Drawing upon their reputation as experts in the field of domestic design, Mary and Russel assembled all of their ideas about modern, efficient living in their Guide to Easier Living, published by Simon and Schuster in 1951, which took its name from the recent Statton furniture line. The Guide proposed hundreds of ways to improve modern living; the Wrights directly challenged what they considered to be the staid and antiquated advice of Emily Post. Outdated etiquette should be replaced with more relaxed interaction. Seated dinners served by maids should be replaced with self-service buffets. Outdoor entertaining was encouraged as a way to bring the home closer to nature. Emblematic of Wright's American living concept was the dinner table. Curators Donald Albrecht and Robert Schonfeld observed that, "Wright conceived the domestic environment broadly, working in layers from the very core of home life-the table-outward toward furnishings, interiors, architecture, and landscape."[27] Basing their new concepts for living on American traditions, Mary and Russel wrote,

We deplore the passing of the American farm kitchen, with its massive dining table in the center. This is not mere sentimentality. That big table was the logical place for the entire family to dine. The hot biscuits were really hot out of the oven, the second helpings kept warm on the back of the stove, and Mother did not waste a step in setting, serving, or clearing.[28]

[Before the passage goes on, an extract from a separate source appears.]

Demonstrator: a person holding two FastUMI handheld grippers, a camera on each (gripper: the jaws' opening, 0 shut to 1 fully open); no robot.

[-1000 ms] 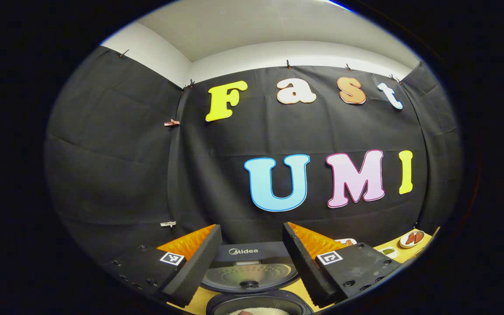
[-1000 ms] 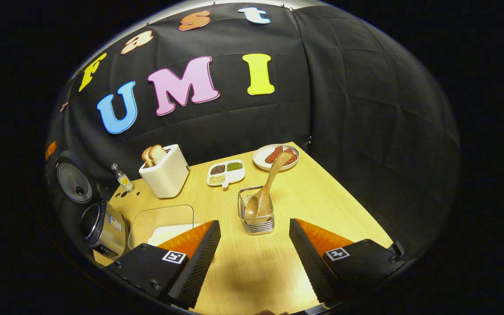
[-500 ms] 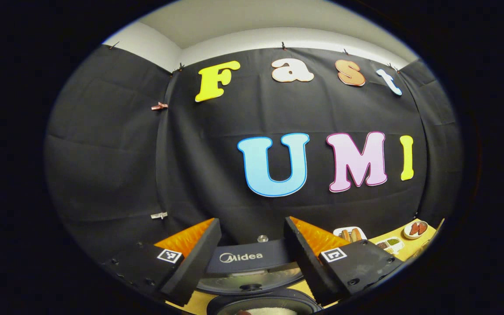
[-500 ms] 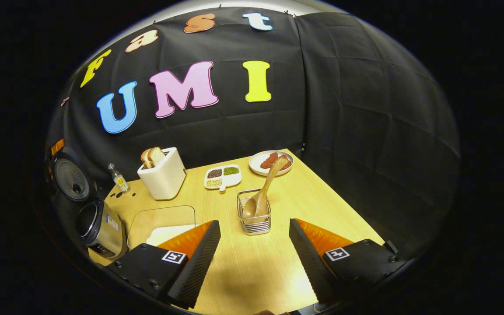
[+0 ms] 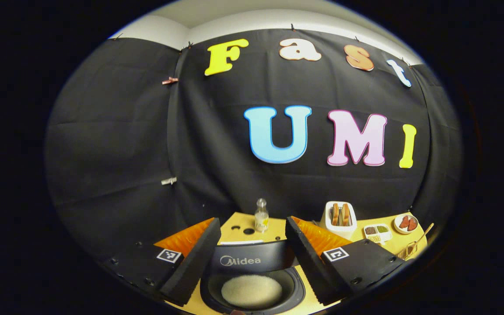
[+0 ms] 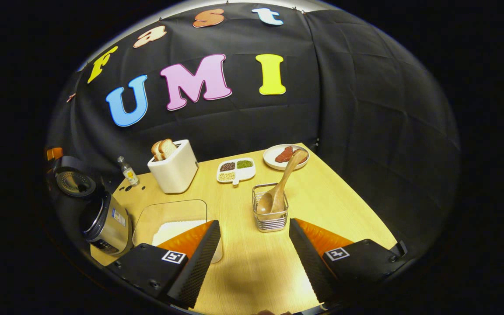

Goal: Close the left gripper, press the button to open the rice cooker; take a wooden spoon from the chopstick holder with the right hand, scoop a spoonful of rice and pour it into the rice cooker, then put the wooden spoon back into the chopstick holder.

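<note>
black cloth hangs behind a pale wooden desk (image 6: 322, 201) crowded with kitchen things. the left gripper (image 5: 252, 258) hovers with its jaws apart, and straight below them the rice cooker (image 5: 252, 286) stands with its lid up, a mound of white rice showing in the pot. the right gripper (image 6: 254, 258) hangs over the desk, jaws spread and holding nothing. just ahead of them, slightly toward the right finger, sits the wire chopstick holder (image 6: 271, 214) with the wooden spoon (image 6: 280, 188) in it, bowl down and handle leaning up and away from the jaws. the clear rice container (image 6: 169, 218) lies ahead of the left finger, partly behind it, and the cooker shows well off beyond it.

judging by the rice in the pot and the spoon in its holder, the work looks finished or nearly so. if another scoop were wanted, the worry is the holder: it looks light, and a pull along the slanted handle could tip it or drag it across the desk. a loose pinch on the handle would let the spoon twist and spill grains before reaching the cooker. the toaster (image 6: 174, 168) and small bottle (image 6: 128, 171) stand farther ahead, out of the way.
</note>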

The Guide codified the message of contemporary cookbooks and ladies magazines that were prescribing new casual lifestyles that were, in part, imposed on American families with the disappearance of domestic help. Such help had been a staple of even middle class homes prior to the Depression. The Guide's appeal extended beyond American homes when a Japanese edition was published and where Wright's name was almost as well known as it was in America. The irony of the Guide to Easier Living was that following all its recommendations would have challenged even the most obsessive efficiency expert.

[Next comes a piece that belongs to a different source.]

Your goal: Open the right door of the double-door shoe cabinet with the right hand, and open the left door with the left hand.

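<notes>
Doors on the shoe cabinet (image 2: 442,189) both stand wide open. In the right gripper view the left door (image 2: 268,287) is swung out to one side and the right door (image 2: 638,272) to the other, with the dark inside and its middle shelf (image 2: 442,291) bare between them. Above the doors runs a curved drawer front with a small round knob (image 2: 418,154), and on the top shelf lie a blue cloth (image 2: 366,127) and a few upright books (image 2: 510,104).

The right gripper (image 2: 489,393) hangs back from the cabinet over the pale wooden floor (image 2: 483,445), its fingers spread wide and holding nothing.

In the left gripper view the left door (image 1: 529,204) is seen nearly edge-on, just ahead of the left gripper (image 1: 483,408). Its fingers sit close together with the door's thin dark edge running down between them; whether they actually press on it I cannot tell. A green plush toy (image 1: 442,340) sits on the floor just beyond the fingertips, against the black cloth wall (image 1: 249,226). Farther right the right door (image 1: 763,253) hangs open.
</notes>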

Mary and Russel's friendship and partnership was not to last. Mary died in 1952, leaving Russel with enormous challenges. Their daughter, Annie, was two years old, and Russel was now sole owner of the land in Garrison. Without Mary's business acumen, Wright felt adrift with his design practice. While he accomplished some of his most elegant designs through the 1950s and into the 1960s, none was as commercially successful as the Steubenville American Modern.

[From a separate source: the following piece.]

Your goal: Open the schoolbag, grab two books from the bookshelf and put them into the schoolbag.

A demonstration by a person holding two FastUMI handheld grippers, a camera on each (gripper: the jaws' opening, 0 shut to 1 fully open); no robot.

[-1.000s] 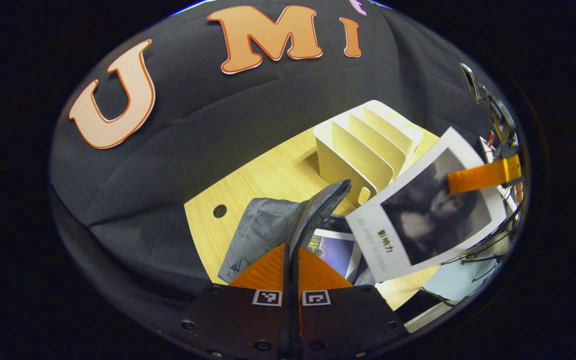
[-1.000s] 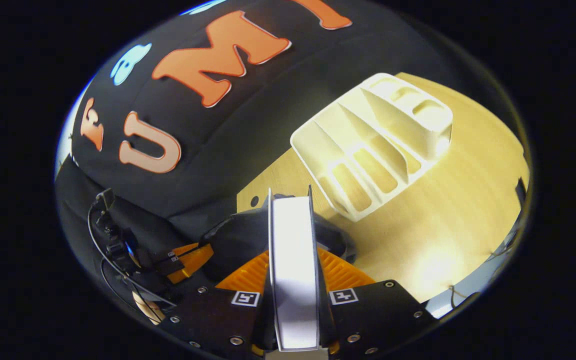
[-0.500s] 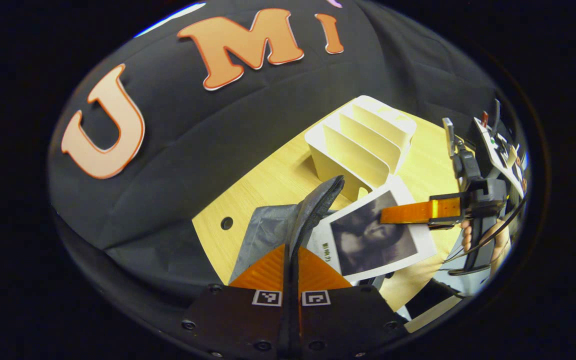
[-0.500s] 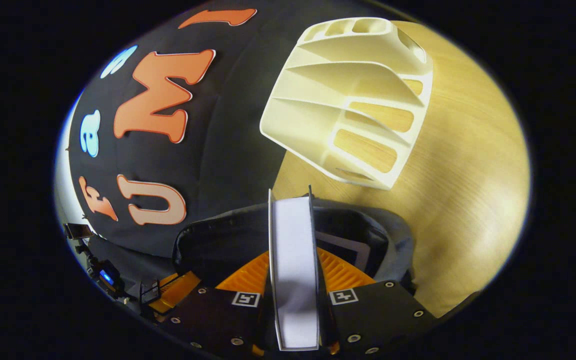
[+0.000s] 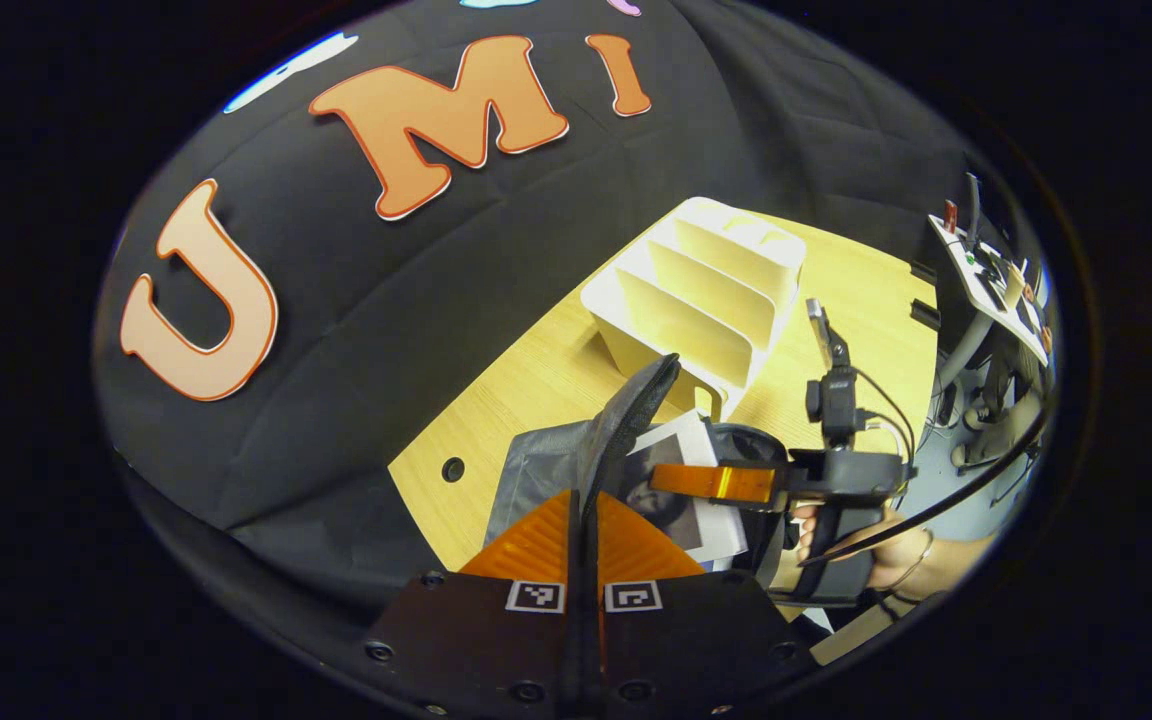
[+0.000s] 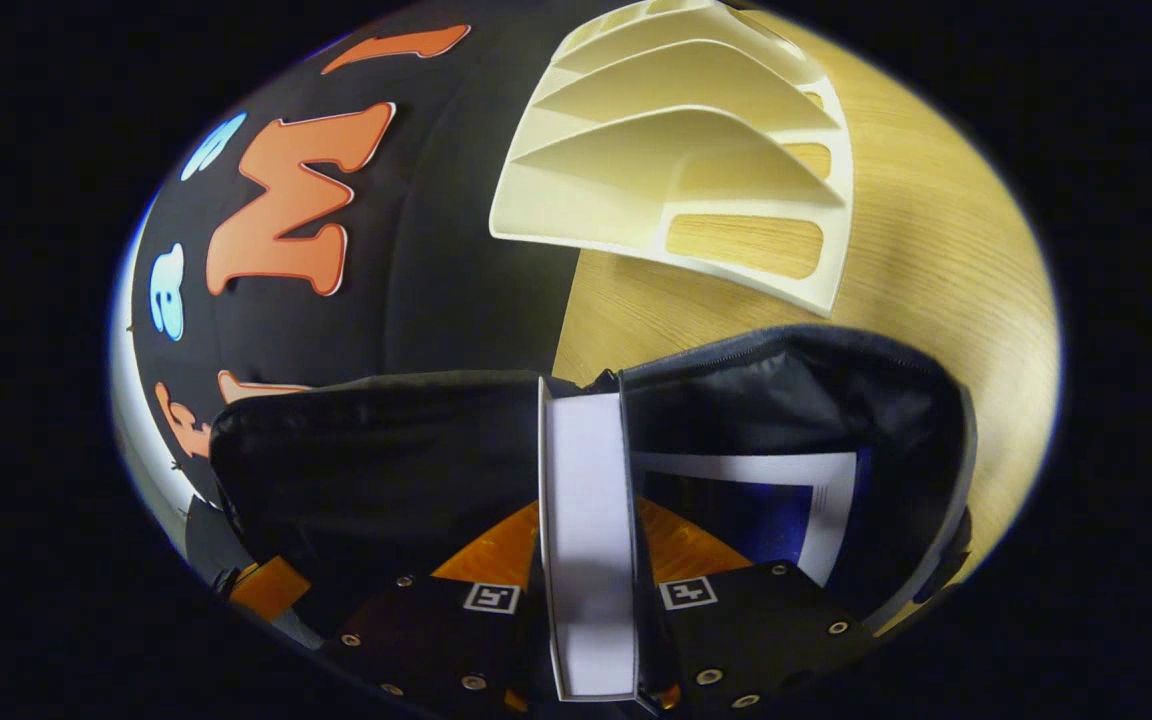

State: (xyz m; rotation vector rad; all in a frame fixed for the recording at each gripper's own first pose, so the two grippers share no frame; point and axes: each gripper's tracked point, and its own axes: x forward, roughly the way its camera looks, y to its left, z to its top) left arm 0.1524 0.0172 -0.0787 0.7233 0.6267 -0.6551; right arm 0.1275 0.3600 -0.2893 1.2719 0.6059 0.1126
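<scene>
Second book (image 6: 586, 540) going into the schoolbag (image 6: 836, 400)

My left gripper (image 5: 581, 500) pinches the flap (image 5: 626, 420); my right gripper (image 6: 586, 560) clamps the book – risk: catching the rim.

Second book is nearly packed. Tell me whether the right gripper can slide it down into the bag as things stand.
Probably yes. The left gripper pinches the bag's flap, holding the bag open, and the right gripper has the book at the mouth, beside the first book. Nothing blocks it.

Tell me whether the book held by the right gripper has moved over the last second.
Yes. In the left gripper view the book has dropped from beside the bookshelf down into the schoolbag, carried by the right gripper.
</scene>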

In late 1953, Russel learned that he had been chosen to receive an annual award from the Lebanon, Ohio, Chamber of Commerce, honoring Lebanon citizens who had gained national prominence. He returned with Annie to Lebanon on March 29, 1954 to receive the award. On the occasion, Russel commented, "I am proud of coming from such a representative American town. It is a…common denominator of American life. As a boy, it offered to me the possibility of seeing the interrelation of a small community and therefore understanding the basic interrelation of people in all communities."[29] This observation was key to his understanding the lives and needs of people half a world away.